TASK ITEM — Please copy the lines below exactly, from the first one through the line showing "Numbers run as".

Data records
'''

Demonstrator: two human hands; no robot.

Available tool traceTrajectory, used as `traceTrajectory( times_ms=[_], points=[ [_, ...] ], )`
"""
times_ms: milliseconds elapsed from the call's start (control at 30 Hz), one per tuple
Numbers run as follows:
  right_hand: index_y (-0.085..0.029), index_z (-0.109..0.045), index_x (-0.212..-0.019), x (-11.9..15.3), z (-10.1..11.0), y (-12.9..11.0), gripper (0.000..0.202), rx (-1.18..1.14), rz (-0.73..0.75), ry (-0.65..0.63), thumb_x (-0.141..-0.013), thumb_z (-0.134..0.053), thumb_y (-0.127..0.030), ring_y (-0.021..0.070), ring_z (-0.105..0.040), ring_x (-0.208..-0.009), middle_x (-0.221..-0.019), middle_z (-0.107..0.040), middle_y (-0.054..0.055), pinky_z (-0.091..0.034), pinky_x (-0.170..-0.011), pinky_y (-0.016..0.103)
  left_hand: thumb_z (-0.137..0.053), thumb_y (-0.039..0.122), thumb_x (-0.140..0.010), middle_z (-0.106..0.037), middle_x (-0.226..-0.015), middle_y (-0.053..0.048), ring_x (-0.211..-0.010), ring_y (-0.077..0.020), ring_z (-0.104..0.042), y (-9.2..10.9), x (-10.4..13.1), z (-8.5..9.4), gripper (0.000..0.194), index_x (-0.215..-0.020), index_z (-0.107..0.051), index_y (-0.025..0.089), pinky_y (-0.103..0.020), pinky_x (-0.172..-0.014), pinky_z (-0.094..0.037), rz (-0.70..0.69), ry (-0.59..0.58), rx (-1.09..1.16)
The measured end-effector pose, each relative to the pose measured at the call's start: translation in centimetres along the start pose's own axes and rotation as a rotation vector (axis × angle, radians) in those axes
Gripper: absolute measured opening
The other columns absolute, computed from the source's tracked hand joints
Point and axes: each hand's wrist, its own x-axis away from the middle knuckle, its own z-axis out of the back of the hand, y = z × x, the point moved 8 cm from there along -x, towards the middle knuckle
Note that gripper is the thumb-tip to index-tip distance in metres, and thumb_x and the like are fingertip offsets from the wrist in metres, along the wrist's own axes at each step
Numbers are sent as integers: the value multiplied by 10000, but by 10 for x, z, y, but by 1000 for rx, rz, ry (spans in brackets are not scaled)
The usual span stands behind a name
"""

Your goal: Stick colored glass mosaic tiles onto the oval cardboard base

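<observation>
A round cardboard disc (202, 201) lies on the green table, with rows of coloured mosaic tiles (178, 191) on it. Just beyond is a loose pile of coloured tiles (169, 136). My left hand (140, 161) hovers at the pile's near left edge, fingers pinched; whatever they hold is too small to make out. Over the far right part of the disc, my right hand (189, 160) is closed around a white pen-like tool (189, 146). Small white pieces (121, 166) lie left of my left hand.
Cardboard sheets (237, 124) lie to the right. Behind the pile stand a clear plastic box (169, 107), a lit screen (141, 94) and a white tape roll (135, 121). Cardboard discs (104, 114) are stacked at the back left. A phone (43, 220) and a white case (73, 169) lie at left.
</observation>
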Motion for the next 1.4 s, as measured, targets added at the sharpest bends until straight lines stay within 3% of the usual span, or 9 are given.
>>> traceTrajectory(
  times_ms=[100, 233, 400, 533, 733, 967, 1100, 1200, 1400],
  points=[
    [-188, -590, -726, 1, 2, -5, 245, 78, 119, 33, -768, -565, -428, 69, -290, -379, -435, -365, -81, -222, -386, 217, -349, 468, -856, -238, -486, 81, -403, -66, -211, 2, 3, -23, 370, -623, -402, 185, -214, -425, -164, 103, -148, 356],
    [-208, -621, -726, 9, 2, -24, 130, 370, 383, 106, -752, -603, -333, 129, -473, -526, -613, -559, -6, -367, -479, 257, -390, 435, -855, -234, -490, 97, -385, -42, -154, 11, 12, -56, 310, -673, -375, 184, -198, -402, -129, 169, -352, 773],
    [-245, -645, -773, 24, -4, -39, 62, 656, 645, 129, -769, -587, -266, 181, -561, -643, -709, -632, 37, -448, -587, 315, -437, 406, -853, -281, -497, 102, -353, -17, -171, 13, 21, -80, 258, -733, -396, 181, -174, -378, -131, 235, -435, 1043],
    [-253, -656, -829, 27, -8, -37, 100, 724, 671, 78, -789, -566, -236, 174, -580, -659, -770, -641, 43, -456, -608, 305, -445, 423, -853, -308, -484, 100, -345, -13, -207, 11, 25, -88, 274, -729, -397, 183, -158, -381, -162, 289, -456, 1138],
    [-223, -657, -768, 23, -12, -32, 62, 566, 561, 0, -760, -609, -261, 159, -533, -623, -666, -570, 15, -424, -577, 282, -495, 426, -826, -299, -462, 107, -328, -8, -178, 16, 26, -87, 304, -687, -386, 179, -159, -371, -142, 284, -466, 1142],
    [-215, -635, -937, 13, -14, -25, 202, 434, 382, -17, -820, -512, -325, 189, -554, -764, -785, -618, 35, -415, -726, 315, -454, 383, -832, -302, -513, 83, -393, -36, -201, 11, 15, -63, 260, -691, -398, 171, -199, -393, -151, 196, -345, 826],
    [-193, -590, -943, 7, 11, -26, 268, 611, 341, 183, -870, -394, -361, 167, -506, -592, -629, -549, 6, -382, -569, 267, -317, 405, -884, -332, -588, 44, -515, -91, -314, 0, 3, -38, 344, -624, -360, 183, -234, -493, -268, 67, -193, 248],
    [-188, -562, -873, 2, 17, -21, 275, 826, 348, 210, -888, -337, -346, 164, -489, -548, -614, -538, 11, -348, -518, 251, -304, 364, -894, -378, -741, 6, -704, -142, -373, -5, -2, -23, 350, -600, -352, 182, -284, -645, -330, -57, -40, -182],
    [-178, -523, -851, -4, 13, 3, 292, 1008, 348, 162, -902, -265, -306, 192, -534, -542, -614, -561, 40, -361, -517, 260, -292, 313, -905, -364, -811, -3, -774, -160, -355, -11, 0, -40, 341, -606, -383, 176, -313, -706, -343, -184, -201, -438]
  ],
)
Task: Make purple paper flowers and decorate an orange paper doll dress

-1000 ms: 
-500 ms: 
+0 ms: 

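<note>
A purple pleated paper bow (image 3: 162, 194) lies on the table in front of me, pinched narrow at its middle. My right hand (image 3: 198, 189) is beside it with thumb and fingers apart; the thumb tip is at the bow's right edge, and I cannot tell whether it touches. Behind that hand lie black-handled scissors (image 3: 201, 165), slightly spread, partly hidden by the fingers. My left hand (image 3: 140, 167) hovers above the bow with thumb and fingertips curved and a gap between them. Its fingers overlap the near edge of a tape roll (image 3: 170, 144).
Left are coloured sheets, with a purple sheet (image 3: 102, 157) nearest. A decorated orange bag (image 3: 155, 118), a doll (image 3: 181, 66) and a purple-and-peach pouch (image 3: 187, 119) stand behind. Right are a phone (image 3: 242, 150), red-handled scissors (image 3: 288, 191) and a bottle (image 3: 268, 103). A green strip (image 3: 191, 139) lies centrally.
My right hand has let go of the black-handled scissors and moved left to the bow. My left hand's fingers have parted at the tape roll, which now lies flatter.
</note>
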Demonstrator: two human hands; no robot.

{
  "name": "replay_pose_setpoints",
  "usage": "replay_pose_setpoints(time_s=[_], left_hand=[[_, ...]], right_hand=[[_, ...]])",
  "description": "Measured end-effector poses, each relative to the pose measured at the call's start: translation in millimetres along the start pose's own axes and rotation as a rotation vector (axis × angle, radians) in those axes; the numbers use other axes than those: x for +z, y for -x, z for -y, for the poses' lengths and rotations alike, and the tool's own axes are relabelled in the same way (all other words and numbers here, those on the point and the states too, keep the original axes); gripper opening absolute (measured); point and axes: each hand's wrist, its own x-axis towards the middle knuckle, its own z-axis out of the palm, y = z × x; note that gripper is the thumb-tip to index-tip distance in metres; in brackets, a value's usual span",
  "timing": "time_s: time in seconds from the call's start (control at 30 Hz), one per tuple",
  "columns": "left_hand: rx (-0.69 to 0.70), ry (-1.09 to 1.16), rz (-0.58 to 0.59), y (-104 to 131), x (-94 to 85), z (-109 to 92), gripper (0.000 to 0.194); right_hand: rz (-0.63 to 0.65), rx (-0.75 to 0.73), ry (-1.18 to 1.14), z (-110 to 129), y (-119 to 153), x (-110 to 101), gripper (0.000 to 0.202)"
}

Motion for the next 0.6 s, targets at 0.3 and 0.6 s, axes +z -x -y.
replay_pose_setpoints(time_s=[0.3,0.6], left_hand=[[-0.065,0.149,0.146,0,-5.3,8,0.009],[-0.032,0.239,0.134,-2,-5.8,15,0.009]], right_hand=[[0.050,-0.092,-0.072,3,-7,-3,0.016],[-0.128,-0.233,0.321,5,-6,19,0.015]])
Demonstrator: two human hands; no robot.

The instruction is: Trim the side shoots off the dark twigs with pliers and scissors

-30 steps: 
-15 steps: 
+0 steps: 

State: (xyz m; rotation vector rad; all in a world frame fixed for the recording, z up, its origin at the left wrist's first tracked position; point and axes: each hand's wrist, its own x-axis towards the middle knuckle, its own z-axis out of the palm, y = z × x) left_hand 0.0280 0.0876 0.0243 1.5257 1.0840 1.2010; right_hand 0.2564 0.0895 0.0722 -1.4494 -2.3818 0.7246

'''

FINISHED TASK —
Demonstrator: two human hands; no robot.

Available tool traceTrajectory, used as `traceTrajectory( times_ms=[_], points=[ [_, ...] ], )`
"""
times_ms: milliseconds elapsed from the call's start (control at 30 Hz), one per tuple
Numbers run as follows:

With this, the exercise is complete.